From the entries that follow, copy exactly the lines beginning at the line holding "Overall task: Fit" and continuing through the line holding "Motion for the".

◇ ◇ ◇

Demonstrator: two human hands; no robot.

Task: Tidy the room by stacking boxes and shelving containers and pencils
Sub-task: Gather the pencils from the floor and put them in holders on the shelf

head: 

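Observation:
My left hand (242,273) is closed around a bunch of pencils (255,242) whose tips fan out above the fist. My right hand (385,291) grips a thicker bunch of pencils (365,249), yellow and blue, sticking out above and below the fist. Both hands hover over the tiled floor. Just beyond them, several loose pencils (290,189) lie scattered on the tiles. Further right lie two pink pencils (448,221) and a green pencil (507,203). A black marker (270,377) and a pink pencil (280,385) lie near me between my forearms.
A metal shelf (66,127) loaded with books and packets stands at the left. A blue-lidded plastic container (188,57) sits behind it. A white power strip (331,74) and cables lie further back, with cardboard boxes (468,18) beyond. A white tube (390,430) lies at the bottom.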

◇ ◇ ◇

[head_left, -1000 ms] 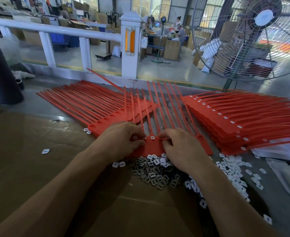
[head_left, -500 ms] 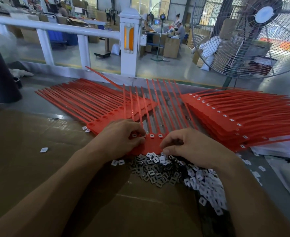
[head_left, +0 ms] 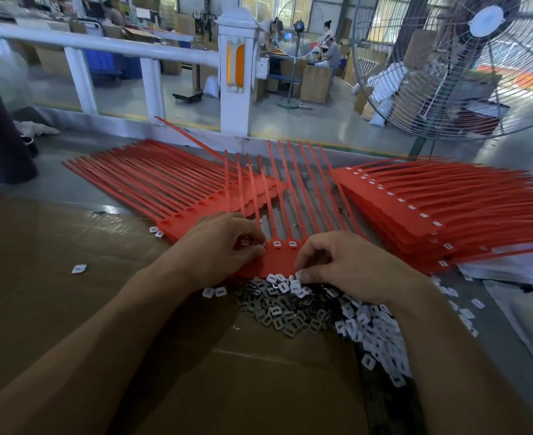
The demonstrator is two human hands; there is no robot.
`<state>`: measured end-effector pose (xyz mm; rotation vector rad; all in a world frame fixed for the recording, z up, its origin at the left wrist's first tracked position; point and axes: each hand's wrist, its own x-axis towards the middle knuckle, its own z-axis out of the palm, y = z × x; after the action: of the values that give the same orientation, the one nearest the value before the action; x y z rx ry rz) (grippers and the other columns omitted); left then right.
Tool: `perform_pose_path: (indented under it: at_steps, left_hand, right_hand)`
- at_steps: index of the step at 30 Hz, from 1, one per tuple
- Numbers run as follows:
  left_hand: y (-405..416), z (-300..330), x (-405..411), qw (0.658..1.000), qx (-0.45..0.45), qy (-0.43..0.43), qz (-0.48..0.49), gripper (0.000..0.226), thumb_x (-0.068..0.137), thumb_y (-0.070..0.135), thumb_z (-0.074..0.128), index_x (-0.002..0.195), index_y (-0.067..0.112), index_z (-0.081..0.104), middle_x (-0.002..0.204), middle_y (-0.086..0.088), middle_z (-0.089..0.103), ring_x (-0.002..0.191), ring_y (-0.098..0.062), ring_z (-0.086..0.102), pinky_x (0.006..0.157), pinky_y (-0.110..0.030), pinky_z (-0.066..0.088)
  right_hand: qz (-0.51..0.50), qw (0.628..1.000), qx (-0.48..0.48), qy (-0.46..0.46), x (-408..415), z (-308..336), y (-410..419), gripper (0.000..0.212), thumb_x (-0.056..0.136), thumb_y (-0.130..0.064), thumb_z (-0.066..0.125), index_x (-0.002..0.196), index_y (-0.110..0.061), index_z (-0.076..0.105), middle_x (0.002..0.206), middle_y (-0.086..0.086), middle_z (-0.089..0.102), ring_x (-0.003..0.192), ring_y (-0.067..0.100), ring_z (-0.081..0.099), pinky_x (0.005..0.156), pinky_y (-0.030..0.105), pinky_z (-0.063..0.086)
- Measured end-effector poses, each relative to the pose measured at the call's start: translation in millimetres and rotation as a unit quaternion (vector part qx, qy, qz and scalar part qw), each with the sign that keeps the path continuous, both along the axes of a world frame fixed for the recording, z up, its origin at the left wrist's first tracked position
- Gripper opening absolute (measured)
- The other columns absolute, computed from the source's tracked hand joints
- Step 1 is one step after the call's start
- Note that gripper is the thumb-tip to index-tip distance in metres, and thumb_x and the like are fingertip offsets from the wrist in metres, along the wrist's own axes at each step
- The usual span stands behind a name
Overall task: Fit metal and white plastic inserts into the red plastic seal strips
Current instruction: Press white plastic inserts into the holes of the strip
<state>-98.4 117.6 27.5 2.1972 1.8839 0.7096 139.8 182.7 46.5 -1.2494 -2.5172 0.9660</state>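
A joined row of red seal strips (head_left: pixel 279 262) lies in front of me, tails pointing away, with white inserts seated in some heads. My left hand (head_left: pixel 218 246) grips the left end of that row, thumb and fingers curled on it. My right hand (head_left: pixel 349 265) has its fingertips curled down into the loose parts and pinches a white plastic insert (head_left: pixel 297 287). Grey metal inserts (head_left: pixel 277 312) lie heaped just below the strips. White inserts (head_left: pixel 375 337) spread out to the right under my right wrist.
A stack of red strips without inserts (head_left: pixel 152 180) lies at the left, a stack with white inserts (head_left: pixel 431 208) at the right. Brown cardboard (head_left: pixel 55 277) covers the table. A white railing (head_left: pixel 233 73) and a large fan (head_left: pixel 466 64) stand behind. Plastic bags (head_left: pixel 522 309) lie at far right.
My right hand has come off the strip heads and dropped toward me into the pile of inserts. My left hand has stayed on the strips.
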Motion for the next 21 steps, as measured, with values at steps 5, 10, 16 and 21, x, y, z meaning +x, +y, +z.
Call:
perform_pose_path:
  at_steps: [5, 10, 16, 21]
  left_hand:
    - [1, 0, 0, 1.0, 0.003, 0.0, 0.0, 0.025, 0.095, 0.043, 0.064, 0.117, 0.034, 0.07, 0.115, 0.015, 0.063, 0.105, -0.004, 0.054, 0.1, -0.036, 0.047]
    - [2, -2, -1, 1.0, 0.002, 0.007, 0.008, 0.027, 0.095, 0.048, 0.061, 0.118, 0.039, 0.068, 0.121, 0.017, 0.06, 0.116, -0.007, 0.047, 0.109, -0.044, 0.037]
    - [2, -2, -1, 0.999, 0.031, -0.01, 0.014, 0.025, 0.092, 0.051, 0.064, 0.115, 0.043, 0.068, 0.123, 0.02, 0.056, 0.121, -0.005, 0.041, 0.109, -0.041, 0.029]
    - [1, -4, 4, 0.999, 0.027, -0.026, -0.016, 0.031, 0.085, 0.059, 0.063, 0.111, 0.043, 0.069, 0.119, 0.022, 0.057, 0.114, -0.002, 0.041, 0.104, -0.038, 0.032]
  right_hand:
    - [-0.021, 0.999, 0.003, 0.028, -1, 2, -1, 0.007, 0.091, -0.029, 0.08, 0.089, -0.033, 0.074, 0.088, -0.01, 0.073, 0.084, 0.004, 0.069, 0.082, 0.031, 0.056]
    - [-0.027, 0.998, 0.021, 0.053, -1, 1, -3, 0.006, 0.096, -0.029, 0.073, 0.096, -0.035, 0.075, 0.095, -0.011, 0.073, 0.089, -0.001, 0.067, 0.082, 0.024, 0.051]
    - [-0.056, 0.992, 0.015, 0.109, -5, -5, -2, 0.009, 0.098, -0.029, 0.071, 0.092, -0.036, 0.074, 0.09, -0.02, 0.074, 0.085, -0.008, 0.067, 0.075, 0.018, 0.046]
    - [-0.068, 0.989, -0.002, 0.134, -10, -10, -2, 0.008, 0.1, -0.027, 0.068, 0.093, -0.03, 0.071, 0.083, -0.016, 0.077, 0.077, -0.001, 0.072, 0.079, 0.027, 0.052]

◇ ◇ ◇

Written response
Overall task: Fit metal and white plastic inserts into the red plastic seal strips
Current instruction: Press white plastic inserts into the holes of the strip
<state>-98.4 117.6 27.5 2.1972 1.8839 0.7096 139.8 182.7 46.5 -1.2494 -2.5172 0.9660</state>
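A joined row of red seal strips (head_left: pixel 279 262) lies in front of me, tails pointing away, with white inserts seated in some heads. My left hand (head_left: pixel 218 246) grips the left end of that row, thumb and fingers curled on it. My right hand (head_left: pixel 349 265) has its fingertips curled down into the loose parts and pinches a white plastic insert (head_left: pixel 297 287). Grey metal inserts (head_left: pixel 277 312) lie heaped just below the strips. White inserts (head_left: pixel 375 337) spread out to the right under my right wrist.
A stack of red strips without inserts (head_left: pixel 152 180) lies at the left, a stack with white inserts (head_left: pixel 431 208) at the right. Brown cardboard (head_left: pixel 55 277) covers the table. A white railing (head_left: pixel 233 73) and a large fan (head_left: pixel 466 64) stand behind. Plastic bags (head_left: pixel 522 309) lie at far right.
My right hand has come off the strip heads and dropped toward me into the pile of inserts. My left hand has stayed on the strips.
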Motion for the next 21 steps, as measured, with values at steps 5, 10, 16 and 21, x, y, z meaning +x, +y, +z.

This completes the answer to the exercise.